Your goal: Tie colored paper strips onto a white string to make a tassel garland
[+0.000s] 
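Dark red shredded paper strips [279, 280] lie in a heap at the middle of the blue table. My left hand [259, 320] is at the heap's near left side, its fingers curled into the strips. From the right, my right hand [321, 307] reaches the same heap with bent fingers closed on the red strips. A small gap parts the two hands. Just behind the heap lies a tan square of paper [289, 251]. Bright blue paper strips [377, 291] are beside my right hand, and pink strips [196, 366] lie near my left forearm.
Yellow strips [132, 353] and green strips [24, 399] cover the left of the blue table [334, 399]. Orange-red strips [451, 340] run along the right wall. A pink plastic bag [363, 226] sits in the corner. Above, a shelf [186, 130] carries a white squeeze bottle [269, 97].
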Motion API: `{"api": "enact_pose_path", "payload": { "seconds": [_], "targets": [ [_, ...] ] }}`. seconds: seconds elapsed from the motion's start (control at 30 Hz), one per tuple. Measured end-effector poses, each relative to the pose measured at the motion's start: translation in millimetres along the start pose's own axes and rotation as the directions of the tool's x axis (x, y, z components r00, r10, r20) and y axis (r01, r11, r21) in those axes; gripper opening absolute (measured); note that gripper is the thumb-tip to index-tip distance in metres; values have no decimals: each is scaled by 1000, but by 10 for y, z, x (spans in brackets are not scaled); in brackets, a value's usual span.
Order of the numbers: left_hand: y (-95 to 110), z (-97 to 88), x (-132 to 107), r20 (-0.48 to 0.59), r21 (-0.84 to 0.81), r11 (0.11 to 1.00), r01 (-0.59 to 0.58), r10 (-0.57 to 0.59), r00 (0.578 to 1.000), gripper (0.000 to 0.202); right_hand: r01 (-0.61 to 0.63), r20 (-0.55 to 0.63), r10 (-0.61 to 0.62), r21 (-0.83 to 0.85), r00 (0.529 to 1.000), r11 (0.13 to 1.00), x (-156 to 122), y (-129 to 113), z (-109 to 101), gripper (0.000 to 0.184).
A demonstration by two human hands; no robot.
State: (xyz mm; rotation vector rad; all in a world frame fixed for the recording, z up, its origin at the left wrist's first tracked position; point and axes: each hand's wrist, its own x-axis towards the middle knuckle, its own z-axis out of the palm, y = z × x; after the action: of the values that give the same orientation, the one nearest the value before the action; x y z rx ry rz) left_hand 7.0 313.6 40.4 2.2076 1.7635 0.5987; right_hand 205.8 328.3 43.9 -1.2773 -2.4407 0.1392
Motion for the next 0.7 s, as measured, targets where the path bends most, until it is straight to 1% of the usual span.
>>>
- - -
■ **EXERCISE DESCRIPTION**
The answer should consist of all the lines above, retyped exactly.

■ **REPLY TO THE EXERCISE**
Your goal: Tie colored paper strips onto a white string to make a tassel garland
[+0.000s] 
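Dark red shredded paper strips [279, 280] lie in a heap at the middle of the blue table. My left hand [259, 320] is at the heap's near left side, its fingers curled into the strips. From the right, my right hand [321, 307] reaches the same heap with bent fingers closed on the red strips. A small gap parts the two hands. Just behind the heap lies a tan square of paper [289, 251]. Bright blue paper strips [377, 291] are beside my right hand, and pink strips [196, 366] lie near my left forearm.
Yellow strips [132, 353] and green strips [24, 399] cover the left of the blue table [334, 399]. Orange-red strips [451, 340] run along the right wall. A pink plastic bag [363, 226] sits in the corner. Above, a shelf [186, 130] carries a white squeeze bottle [269, 97].
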Motion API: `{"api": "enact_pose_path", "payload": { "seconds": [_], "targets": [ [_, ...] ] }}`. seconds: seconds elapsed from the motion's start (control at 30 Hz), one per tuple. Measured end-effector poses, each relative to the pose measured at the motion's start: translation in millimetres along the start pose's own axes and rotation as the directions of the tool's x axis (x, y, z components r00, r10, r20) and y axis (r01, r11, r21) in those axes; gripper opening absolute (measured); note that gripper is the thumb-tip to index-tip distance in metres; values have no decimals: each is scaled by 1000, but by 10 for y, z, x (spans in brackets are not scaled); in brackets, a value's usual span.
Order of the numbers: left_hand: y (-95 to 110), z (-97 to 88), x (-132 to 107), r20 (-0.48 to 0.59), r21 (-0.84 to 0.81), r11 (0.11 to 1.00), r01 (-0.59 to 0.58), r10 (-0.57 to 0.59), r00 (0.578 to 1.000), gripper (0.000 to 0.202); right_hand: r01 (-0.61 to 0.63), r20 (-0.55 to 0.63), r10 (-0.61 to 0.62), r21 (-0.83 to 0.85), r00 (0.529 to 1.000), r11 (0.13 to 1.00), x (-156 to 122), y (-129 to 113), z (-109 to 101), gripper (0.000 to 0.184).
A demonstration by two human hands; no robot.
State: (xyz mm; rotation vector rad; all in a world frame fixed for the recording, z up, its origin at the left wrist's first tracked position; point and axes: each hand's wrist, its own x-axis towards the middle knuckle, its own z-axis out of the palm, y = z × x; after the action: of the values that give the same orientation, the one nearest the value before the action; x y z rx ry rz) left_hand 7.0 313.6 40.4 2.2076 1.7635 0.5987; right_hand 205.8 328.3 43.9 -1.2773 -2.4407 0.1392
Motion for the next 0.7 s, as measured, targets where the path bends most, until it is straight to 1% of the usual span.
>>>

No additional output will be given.